# Description
## This notebok provides set of commands to install Spark NLP for offline usage. It contains 4 sections:
1) Download all dependencies for Spark NLP

2) Download all dependencies for Spark NLP (enterprise/licensed)

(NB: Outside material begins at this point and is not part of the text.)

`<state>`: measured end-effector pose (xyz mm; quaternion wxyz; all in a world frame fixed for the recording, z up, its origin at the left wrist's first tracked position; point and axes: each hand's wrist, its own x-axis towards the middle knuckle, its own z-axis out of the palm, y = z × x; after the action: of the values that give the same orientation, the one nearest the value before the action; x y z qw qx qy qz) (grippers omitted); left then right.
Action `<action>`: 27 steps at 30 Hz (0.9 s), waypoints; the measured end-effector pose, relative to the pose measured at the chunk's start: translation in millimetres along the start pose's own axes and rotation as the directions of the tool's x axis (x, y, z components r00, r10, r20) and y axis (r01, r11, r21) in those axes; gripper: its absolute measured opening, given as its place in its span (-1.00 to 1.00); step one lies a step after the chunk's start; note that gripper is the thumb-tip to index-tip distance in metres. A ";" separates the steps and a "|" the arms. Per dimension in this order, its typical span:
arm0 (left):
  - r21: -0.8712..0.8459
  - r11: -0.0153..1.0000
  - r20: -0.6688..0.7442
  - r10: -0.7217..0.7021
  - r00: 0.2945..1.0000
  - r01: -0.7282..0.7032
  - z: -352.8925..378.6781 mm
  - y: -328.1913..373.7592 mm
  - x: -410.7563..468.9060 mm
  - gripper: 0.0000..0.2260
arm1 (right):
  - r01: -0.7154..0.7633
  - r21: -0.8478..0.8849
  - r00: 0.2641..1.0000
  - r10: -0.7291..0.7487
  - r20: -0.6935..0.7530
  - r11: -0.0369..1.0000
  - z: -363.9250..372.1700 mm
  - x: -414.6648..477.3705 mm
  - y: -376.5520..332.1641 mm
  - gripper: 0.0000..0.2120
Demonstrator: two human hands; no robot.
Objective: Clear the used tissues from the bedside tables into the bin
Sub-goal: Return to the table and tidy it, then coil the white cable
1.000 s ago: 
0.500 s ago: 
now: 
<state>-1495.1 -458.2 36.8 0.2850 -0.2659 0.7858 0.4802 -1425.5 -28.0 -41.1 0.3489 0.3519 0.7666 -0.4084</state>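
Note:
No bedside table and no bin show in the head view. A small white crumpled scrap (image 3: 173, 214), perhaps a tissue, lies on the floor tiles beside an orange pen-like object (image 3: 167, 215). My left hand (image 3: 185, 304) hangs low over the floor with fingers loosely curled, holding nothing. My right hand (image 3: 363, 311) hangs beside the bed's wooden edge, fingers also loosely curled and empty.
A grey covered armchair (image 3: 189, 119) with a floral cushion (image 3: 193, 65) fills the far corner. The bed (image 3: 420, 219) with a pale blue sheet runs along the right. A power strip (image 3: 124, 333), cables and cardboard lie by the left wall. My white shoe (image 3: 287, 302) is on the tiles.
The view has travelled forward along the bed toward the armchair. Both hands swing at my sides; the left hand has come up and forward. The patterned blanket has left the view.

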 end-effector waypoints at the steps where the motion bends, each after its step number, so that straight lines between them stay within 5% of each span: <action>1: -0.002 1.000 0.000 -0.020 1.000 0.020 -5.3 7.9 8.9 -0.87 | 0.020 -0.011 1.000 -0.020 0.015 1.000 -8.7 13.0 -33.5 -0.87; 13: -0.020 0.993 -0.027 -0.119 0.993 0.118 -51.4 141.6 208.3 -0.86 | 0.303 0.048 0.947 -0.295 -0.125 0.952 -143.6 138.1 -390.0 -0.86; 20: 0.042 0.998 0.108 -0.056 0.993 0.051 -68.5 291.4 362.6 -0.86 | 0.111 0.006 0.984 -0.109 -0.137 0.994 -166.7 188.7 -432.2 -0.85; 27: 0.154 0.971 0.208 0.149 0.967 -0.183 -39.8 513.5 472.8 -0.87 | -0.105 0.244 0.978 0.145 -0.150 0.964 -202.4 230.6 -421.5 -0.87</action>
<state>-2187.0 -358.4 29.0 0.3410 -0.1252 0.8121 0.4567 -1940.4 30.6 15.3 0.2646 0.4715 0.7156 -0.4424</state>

3) Download all dependencies for Spark NLP OCR

4) Download all models/embeddings for offline usage

5) Example of NER


## 1) Download all dependencies for Spark NLP

In [None]:
import json

with open('workshop_license_keys_365.json') as f:
    license_keys = json.load(f)

license_keys.keys()


dict_keys(['PUBLIC_VERSION', 'JSL_VERSION', 'SECRET', 'SPARK_NLP_LICENSE', 'AWS_ACCESS_KEY_ID', 'AWS_SECRET_ACCESS_KEY', 'SPARK_OCR_LICENSE', 'SPARK_OCR_SECRET'])

In [None]:

os.environ['SPARK_NLP_LICENSE'] = license_keys['SPARK_NLP_LICENSE']
os.environ['AWS_ACCESS_KEY_ID']= license_keys['AWS_ACCESS_KEY_ID']
os.environ['AWS_SECRET_ACCESS_KEY'] = license_keys['AWS_SECRET_ACCESS_KEY']
os.environ['JSL_OCR_LICENSE'] = license_keys['SPARK_OCR_LICENSE']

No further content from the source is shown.